▶ DATASET SECTION
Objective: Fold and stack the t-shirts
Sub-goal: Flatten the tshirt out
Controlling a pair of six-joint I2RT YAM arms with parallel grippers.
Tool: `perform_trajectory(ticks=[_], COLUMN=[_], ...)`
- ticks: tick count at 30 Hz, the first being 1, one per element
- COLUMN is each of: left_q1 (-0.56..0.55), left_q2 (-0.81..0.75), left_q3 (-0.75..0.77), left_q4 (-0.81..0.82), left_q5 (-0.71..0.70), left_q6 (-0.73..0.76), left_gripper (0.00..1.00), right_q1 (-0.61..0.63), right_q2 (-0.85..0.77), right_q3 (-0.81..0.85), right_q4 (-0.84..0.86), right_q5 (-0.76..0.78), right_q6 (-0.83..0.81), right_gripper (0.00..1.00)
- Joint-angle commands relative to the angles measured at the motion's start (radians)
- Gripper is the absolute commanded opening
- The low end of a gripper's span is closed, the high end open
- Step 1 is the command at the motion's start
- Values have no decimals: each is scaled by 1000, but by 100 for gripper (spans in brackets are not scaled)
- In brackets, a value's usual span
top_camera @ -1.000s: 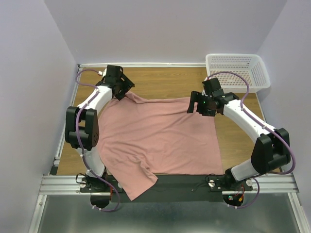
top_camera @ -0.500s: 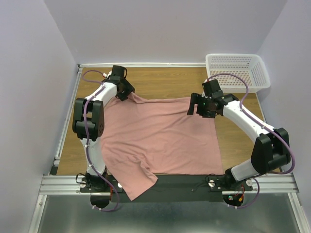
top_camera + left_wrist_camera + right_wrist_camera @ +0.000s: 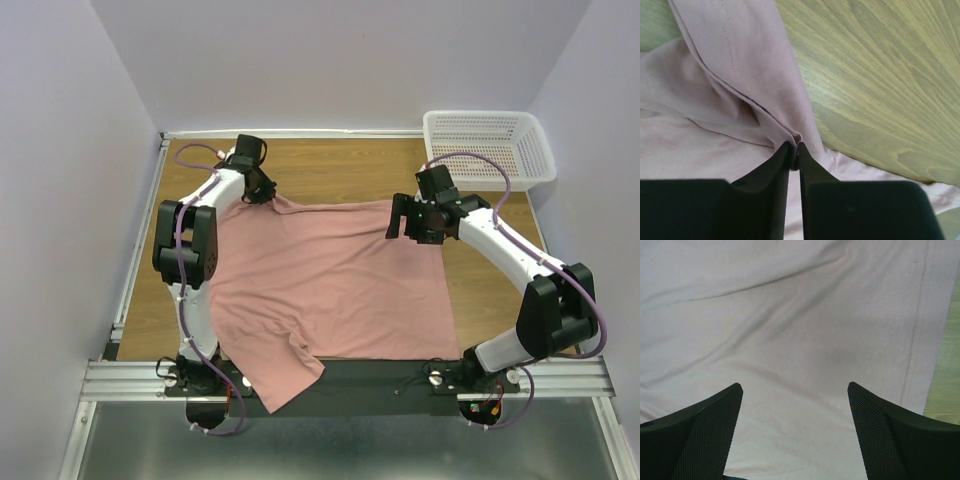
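Firmly, left pincer (image 3: 794, 146) on t-shirt (image 3: 330, 280) (far corner)

left gripper (image 3: 262, 191) turned in from the upper left of the frame and dropped onto the t-shirt (image 3: 330, 285) at its upper-left corner. jaws went from wide apart to pinched on a fold of cloth there. left arm elbow (image 3: 185, 245) shifted up and right, forearm straightened toward that corner.

left gripper (image 3: 794, 146): jaws pinched together on t-shirt (image 3: 725, 95) (arm stretched far)
right gripper (image 3: 795, 389): jaws stood wide apart
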Motion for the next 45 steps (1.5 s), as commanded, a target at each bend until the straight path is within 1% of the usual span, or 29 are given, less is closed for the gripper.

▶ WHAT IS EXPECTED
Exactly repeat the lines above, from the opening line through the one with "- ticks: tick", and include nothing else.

▶ OUTPUT OF THE EXERCISE
Objective: Fold and stack the t-shirts
Sub-goal: Flatten the tshirt out
Controlling a pair of six-joint I2RT YAM arms with parallel grippers.
Tool: `perform_trajectory(ticks=[_], COLUMN=[_], ...)`
- ticks: tick count at 30 Hz, the first being 1, one per element

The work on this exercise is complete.